Each Covered Person must deal fairly with Envestnet’s customers, suppliers, competitors, officers and employees. Covered Persons should use their best judgment and avoid actions that could be construed as taking unfair advantage or using unfair dealing practices. Examples include manipulating people, concealing necessary information, abusing privileged information or misrepresenting facts.
Fairness also requires that Covered Persons deal with competitors at arm’s length. For example, agreements to restrain trade by setting prices with competitors violate antitrust laws designed to encourage competition.
Protection and Use of Property
All Covered Persons should protect Envestnet’s assets and ensure they are used for legitimate business purposes during employment with Envestnet. Improper use includes unauthorized personal appropriation or use of Envestnet’s assets, data or resources, including computer equipment, software and data.
Standards of Business Conduct
Envestnet is committed to fostering a work environment in which all individuals are treated with respect and dignity. Each individual should be permitted to work in a business-like atmosphere that promotes equal employment opportunities.
The following conduct will not be tolerated and could result in disciplinary action, including termination:
· Any act which causes doubt about a Covered Person’s integrity, such as the falsifying of Envestnet records and documents, competing in business with Envestnet, divulging trade secrets, or engaging in any criminal conduct.

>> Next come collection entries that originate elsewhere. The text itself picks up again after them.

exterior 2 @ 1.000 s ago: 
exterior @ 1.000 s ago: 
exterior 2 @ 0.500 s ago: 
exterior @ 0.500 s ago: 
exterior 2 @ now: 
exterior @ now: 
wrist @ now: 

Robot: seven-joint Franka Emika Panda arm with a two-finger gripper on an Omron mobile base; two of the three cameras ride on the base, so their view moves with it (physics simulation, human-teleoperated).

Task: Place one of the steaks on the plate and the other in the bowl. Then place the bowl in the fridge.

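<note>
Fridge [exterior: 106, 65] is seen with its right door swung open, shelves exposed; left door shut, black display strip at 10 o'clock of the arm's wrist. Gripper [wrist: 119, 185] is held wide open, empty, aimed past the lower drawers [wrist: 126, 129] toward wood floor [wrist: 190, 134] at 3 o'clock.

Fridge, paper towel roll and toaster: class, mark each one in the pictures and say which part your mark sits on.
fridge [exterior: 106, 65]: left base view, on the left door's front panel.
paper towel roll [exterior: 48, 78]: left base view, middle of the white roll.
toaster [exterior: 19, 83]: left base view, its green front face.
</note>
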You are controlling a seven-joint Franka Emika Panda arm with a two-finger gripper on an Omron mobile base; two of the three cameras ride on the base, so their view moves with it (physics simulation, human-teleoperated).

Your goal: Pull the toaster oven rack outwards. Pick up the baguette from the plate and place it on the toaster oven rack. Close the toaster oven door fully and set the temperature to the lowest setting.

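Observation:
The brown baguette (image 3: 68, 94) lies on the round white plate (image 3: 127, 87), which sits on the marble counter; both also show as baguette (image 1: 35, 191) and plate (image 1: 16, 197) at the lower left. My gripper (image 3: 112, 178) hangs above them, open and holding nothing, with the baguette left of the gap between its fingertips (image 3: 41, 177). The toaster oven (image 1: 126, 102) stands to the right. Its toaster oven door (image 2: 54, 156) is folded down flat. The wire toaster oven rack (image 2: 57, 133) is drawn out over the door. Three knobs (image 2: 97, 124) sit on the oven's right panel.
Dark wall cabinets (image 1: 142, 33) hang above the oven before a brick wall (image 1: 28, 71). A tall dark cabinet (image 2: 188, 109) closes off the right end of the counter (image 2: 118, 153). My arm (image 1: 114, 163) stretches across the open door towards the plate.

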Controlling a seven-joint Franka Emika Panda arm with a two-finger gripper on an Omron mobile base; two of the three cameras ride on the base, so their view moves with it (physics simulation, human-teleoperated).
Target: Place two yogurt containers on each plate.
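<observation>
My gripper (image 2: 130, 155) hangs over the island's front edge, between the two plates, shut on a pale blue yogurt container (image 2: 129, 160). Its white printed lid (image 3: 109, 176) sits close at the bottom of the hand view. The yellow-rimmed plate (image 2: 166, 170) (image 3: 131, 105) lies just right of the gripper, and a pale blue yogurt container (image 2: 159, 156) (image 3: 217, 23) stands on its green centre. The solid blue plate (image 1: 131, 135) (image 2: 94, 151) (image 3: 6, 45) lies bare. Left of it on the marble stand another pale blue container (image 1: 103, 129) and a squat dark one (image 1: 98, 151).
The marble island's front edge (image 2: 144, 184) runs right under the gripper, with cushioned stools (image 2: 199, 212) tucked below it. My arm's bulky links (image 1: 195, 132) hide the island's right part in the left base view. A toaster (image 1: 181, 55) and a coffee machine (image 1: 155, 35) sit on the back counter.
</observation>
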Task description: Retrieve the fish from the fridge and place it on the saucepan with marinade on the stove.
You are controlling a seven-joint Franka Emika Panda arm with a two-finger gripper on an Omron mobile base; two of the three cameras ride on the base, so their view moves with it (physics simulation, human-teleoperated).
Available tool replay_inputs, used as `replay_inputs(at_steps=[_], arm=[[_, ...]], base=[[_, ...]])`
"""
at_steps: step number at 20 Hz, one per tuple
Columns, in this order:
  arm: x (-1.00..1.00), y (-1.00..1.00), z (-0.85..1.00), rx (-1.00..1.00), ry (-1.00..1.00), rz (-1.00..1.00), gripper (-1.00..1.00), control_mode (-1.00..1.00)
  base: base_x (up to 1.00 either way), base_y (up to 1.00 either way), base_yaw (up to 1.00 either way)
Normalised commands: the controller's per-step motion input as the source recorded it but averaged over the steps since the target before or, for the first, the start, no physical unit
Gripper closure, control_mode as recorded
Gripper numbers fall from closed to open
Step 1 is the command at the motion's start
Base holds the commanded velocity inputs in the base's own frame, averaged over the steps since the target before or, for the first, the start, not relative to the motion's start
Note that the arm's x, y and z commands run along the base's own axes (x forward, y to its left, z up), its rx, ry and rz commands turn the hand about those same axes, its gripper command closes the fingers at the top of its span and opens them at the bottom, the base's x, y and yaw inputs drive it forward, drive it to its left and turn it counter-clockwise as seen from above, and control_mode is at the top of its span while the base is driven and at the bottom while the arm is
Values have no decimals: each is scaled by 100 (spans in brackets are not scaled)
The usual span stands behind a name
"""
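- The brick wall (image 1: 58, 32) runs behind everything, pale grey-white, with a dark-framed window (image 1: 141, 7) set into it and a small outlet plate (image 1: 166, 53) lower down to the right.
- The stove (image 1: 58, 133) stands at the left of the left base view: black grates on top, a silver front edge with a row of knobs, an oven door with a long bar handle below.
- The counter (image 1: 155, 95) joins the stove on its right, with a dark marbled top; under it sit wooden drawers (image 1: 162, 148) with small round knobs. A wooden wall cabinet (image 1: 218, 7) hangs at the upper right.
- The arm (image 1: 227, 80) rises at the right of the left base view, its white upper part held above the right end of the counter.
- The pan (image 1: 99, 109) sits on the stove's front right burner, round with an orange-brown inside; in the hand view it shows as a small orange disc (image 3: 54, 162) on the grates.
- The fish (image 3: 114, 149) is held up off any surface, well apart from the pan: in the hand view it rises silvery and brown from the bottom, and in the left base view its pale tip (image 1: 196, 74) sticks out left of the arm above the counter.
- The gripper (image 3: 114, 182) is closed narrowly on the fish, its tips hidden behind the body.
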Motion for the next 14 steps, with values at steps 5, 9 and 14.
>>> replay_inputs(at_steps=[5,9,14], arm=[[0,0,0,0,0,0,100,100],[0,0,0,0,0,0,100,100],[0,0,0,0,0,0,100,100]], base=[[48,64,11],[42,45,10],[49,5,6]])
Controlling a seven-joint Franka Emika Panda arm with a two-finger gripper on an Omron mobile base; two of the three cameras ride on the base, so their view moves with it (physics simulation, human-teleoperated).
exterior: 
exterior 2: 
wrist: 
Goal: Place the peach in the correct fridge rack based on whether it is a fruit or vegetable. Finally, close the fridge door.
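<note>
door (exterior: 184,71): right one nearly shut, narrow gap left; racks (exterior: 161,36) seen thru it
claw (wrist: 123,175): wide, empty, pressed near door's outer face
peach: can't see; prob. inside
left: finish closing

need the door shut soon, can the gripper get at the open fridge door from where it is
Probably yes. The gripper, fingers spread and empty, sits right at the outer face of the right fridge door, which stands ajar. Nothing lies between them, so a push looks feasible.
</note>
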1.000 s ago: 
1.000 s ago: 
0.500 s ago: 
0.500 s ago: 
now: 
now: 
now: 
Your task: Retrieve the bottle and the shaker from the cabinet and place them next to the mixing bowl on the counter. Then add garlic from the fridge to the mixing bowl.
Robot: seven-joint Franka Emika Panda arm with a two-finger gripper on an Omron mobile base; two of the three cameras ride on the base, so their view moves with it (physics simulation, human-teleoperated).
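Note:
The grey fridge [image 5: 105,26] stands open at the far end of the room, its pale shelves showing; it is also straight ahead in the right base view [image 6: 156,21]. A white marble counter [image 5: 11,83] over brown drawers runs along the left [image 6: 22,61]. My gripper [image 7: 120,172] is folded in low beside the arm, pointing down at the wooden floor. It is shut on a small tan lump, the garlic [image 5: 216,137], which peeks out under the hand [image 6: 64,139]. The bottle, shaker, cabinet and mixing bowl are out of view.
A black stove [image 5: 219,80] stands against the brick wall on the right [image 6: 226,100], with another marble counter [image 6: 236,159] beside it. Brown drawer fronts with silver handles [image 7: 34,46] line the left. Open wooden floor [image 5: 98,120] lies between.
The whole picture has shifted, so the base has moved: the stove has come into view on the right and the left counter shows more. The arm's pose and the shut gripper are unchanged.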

· Any act which may create a dangerous situation, such as carrying weapons, firearms or explosives on Envestnet’s premises or surrounding areas, assaulting another individual, or disregarding property and safety standards.
· The use, sale or purchase or attempted use, sale or purchase of alcohol or illegal drugs while at work, or reporting to work in a condition not fit for work, such as reporting to work under the influence of alcohol or illegal drugs.
· Insubordination, including refusal to perform a job assignment or to follow a reasonable request from a Covered Person’s manager or supervisor, or discourteous conduct toward customers, associates, supervisors or shareholders.
· Falsification or destruction of any timekeeping record, intentionally clocking in on another Covered Person’s attendance or timekeeping record, assisting another Covered Person’s tampering with their attendance record or tampering with one’s own attendance record.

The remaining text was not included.